Dataset excerpt:
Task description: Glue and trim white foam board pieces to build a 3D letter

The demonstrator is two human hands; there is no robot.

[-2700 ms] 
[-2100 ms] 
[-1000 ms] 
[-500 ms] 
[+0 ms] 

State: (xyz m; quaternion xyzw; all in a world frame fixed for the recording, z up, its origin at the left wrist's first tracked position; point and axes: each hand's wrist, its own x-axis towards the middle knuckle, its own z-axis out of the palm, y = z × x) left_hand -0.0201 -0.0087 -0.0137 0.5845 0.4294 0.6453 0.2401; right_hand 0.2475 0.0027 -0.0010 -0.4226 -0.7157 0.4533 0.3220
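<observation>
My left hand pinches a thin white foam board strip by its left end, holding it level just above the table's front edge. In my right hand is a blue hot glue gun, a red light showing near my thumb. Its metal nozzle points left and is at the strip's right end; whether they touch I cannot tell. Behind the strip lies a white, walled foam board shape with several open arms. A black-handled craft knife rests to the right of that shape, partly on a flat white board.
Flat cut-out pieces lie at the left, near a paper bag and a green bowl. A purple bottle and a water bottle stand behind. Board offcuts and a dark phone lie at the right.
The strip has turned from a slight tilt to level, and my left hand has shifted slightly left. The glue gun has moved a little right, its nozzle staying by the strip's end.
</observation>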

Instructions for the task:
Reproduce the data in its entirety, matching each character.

Answer section:
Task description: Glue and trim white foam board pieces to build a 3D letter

The demonstrator is two human hands; there is no robot.

[-2700 ms] 
[-2100 ms] 
[-1000 ms] 
[-500 ms] 
[+0 ms] 

State: (xyz m; quaternion xyzw; all in a world frame fixed for the recording, z up, its origin at the left wrist's first tracked position; point and axes: each hand's wrist, its own x-axis towards the middle knuckle, its own z-axis out of the palm, y = z × x) left_hand -0.0201 -0.0087 -0.0137 0.5845 0.4294 0.6453 0.2401; right_hand 0.2475 0.0027 -0.0010 -0.4226 -0.7157 0.4533 0.3220
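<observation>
My left hand pinches a thin white foam board strip by its left end, holding it level just above the table's front edge. In my right hand is a blue hot glue gun, a red light showing near my thumb. Its metal nozzle points left and is at the strip's right end; whether they touch I cannot tell. Behind the strip lies a white, walled foam board shape with several open arms. A black-handled craft knife rests to the right of that shape, partly on a flat white board.
Flat cut-out pieces lie at the left, near a paper bag and a green bowl. A purple bottle and a water bottle stand behind. Board offcuts and a dark phone lie at the right.
The strip has turned from a slight tilt to level, and my left hand has shifted slightly left. The glue gun has moved a little right, its nozzle staying by the strip's end.
</observation>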

This exercise requires nothing more.